HPy API

Warning

HPy is still in the early stages of development and the API may change.

Handles

The “H” in HPy stands for handle, which is a central concept: handles are used to hold a C reference to Python objects, and they are represented by the C HPy type. They play the same role as PyObject * in the Python/C API, albeit with some important differences which are detailed below.

When they are no longer needed, handles must be closed by calling HPy_Close, which plays more or less the same role as Py_DECREF. Similarly, if you need a new handle for an existing object, you can duplicate it by calling HPy_Dup, which plays more or less the same role as Py_INCREF.
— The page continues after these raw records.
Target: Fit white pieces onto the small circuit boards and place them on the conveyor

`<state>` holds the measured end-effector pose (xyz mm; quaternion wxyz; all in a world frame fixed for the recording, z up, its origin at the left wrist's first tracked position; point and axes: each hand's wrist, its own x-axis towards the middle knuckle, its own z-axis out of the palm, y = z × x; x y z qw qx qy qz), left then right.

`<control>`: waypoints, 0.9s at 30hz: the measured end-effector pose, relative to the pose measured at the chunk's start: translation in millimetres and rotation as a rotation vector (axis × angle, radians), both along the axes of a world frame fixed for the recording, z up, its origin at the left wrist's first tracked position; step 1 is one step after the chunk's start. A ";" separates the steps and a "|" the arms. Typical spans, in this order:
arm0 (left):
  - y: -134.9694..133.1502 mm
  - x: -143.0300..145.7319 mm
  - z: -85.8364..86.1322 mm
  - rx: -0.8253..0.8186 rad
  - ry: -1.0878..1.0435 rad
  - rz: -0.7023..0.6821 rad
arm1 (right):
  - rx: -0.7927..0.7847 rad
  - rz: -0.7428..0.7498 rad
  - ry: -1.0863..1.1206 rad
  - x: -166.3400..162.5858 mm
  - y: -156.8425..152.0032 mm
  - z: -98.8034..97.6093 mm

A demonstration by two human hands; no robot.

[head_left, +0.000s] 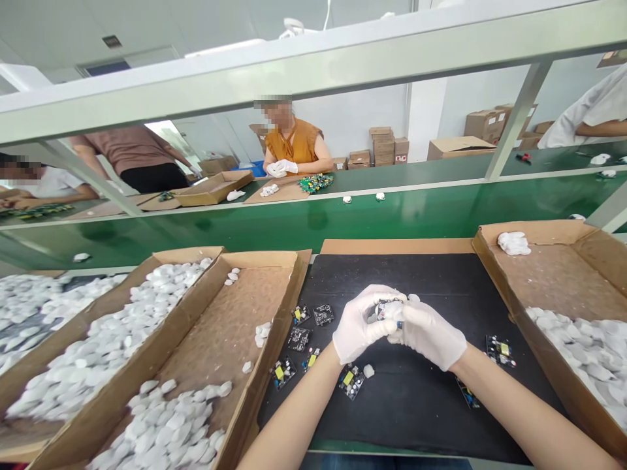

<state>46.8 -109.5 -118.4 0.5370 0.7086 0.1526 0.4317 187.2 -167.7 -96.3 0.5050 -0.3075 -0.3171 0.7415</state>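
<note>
My left hand [360, 323] and my right hand [434, 334], both in white gloves, meet above the black mat [392, 405]. Between them is a small white plastic housing [390, 312], with dark and blue bits of a circuit board showing at its edges. Fingers of both hands are closed round it and partly hide it. Left of my hands, several small circuit boards [298, 339] with yellow and blue parts lie on the mat. One board [351, 380] sits below my left wrist, beside a white piece [368, 371]. Another board [500, 350] rests right of my right forearm.
Cardboard trays with white plastic pieces flank the mat: one tray [235, 287] and another [147, 274] at left, a third [578, 261] at right. Behind the mat runs a green conveyor [274, 228] under a metal frame [313, 72]. Co-workers [296, 143] are across it.
</note>
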 end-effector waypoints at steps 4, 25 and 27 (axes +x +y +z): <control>-0.2 -0.5 -0.8 0.058 0.048 0.030 | 0.014 -0.010 -0.070 1.7 -2.4 1.6; -15.4 5.2 8.7 -0.368 -0.058 -0.049 | 0.325 -0.122 -0.389 -0.1 -2.1 -11.8; -17.3 5.8 8.8 -0.417 -0.096 -0.065 | 0.332 -0.094 -0.301 0.2 -1.2 -10.3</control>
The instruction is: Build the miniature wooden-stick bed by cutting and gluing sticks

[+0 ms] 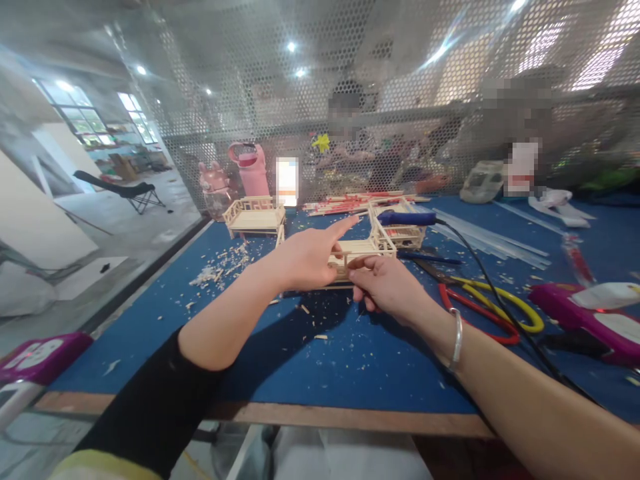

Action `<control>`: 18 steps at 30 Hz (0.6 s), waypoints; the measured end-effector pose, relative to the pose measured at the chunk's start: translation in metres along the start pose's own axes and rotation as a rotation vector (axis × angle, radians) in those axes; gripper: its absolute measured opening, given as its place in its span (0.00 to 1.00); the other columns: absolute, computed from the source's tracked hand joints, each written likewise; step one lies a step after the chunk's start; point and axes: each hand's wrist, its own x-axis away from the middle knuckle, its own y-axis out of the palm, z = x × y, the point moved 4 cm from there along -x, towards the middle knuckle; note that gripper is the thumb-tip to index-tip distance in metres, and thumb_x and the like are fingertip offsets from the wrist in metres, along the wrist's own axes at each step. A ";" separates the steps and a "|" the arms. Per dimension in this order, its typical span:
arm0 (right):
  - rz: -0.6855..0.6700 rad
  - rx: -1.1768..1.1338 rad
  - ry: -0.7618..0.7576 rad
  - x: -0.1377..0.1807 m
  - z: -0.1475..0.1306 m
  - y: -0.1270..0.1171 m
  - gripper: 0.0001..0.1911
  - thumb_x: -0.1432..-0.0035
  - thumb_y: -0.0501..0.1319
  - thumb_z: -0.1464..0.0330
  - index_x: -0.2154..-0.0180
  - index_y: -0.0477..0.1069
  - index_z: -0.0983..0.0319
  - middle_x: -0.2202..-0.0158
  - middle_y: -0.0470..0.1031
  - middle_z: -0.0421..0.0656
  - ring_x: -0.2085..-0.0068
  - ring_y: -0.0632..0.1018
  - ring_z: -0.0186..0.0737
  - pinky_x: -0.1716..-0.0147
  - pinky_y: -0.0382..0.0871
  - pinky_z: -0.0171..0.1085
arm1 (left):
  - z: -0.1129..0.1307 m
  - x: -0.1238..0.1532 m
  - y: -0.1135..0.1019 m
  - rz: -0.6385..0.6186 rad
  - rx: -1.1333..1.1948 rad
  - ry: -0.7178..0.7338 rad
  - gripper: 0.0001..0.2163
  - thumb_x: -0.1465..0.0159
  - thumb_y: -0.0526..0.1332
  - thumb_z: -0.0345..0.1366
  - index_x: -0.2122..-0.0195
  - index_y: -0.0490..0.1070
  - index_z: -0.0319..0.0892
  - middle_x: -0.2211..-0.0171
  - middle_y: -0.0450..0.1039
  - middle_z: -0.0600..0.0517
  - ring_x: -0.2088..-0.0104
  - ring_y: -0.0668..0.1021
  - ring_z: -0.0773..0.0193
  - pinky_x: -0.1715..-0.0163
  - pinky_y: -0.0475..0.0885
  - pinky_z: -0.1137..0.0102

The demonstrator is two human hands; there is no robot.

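Note:
A small pale wooden model frame [373,245] stands on the blue table mat [320,353] in front of me. My left hand [305,257] rests against its left side, index finger stretched out, the other fingers curled around the frame. My right hand [387,283] pinches the frame's lower front edge with thumb and fingers closed. A blue glue gun [406,218] lies across the top of the frame. A silver bangle [456,339] sits on my right wrist.
A finished wooden model bed [254,217] stands at the back left near a pink bottle [253,169]. Red and yellow handled cutters [493,310], a black cord, clear glue sticks [493,240] and wood chips lie around. Other people sit behind a perforated screen.

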 end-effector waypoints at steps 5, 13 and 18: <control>0.020 0.080 -0.005 0.003 -0.004 -0.006 0.03 0.47 0.54 0.73 0.72 0.64 0.62 0.88 0.65 0.31 0.90 0.63 0.26 0.91 0.53 0.25 | -0.004 0.012 -0.013 0.131 0.041 -0.016 0.37 0.50 0.55 0.26 0.37 0.47 0.45 0.50 0.70 0.48 0.59 0.74 0.62 0.61 0.67 0.71; -0.165 0.425 -0.044 0.011 -0.010 -0.019 0.08 0.52 0.55 0.72 0.81 0.64 0.62 0.89 0.64 0.34 0.88 0.62 0.25 0.88 0.53 0.27 | 0.004 0.068 0.005 0.693 0.192 -0.156 0.11 0.39 0.53 0.36 0.58 0.70 0.41 0.69 0.75 0.51 0.71 0.74 0.68 0.67 0.70 0.72; -0.343 0.371 -0.120 0.020 -0.013 -0.005 0.05 0.51 0.56 0.71 0.76 0.68 0.63 0.86 0.64 0.33 0.85 0.64 0.26 0.85 0.58 0.27 | 0.019 0.063 0.043 0.240 0.406 -0.173 0.10 0.40 0.56 0.39 0.64 0.75 0.43 0.69 0.77 0.53 0.71 0.75 0.67 0.69 0.68 0.73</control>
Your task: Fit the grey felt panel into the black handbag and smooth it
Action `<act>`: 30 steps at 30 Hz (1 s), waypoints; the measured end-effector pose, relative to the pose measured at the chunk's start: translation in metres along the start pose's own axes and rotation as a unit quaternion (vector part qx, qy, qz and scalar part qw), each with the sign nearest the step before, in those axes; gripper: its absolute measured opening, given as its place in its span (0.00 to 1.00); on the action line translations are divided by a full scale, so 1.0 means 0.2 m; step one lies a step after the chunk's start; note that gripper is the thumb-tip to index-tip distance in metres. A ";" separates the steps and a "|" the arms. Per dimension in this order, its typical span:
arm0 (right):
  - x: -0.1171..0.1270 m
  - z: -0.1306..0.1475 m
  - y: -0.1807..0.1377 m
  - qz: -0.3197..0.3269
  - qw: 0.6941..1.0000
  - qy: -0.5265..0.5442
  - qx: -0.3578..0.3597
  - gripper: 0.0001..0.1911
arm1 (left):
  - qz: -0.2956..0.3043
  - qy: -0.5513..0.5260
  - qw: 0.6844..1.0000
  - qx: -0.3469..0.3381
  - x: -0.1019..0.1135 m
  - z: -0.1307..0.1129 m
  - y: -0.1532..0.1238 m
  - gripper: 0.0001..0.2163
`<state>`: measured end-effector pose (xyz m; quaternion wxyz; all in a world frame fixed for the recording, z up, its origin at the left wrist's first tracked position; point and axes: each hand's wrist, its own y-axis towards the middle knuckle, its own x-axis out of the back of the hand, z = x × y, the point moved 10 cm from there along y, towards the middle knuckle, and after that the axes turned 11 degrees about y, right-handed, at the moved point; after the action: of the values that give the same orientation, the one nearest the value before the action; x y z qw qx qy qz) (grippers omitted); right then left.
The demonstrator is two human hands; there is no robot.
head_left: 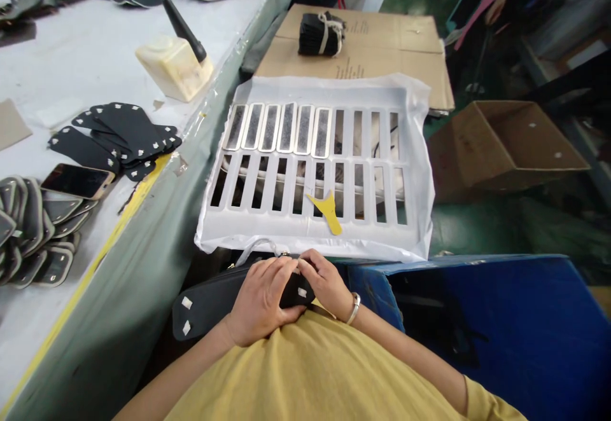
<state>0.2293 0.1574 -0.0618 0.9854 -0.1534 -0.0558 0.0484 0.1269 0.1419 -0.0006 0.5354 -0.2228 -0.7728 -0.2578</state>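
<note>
A long black rounded piece (212, 305) with small white tabs at its ends lies close against the yellow shirt. My left hand (261, 297) is closed round it near its right end, thumb toward me. At that same end my right hand (329, 283) pinches the edge by another white tab, its fingertips meeting those of the left hand. What lies under the fingers is hidden. Just beyond the hands stands a white slotted tray (272, 233) with several pale-rimmed dark strips (286, 128) in its back row. A yellow forked scraper-like piece (328, 212) rests on it.
On the left table (119, 33) are black tabbed panels (128, 131), a phone (79, 181), rimmed dark pieces (33, 230) and a cream bottle (174, 68) with a black nozzle. Beyond the tray, a tied black bundle (321, 34) sits on cardboard (382, 42). An open blue box (525, 319) is right.
</note>
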 end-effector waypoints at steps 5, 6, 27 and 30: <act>-0.02 -0.04 0.00 0.062 0.994 0.082 -0.028 0.13 | 0.004 0.043 0.998 -0.053 0.03 -0.07 -0.03 0.23; -0.03 -0.04 -0.01 0.075 0.992 0.093 -0.033 0.14 | 0.003 0.050 0.996 -0.072 0.04 -0.09 -0.04 0.21; -0.02 -0.02 -0.18 0.077 0.993 0.013 0.087 0.22 | -0.009 -0.010 0.990 -0.143 0.09 -0.18 -0.10 0.16; -0.04 -0.03 -0.17 0.101 0.990 0.041 0.087 0.21 | 0.010 -0.015 0.999 -0.047 0.10 -0.04 -0.12 0.31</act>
<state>0.2241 0.1218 -0.0570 0.9865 -0.0739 0.0044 0.1463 0.1113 0.1190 0.0164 0.5149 -0.2596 -0.7655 -0.2854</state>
The concept of handles is certainly not unique to HPy. Other examples include Unix file descriptors, where you have dup() and close(), and Windows’ HANDLE, where you have DuplicateHandle() and CloseHandle().

Handles vs PyObject *

In the old Python/C API, multiple PyObject * references to the same object are completely equivalent to each other. Therefore they can be passed to Python/C API functions interchangeably. As a result, Py_INCREF an Py_DECREF can be called with any reference to an object as long as the total number of calls of incref is equal to the number of calls of decref at the end of the object lifetime.

Whereas using HPy API, each handle must be closed independently.

Thus, the following perfectly valid piece of Python/C code:

void foo(void)
{
    PyObject *x = PyLong_FromLong(42);  // implicit INCREF on x
    PyObject *y = x;
    Py_INCREF(y);                       // INCREF on y
    /* ... */
    Py_DECREF(x);
    Py_DECREF(x);                       // two DECREF on x
}

Becomes using HPy API:

void foo(HPyContext *ctx)
{
    HPy x = HPyLong_FromLong(ctx, 42);
    HPy y = HPy_Dup(ctx, x);
    /* ... */
    // we need to close x and y independently
    HPy_Close(ctx, x);
    HPy_Close(ctx, y);
}

Calling any HPy function on a closed handle is an error. Calling HPy_Close() on the same handle twice is an error. Forgetting to call HPy_Close() on a handle results in a memory leak. When running in Debug Mode, HPy actively checks that you that you don’t close a handle twice and that you don’t forget to close any.

Note

The debug mode is a good example of how powerful it is to decouple the lifetime of handles and the lifetime of an objects. If you find a memory leak on CPython, you know that you are missing a Py_DECREF somewhere but the only way to find the corresponding Py_INCREF is to manually and carefully study the source code. On the other hand, if you forget to call HPy_Close(), the HPy debug mode is able to tell the precise code location which created the unclosed handle. Similarly, if you try to operate on a closed handle, it will tell you the precise code locations which created and closed it.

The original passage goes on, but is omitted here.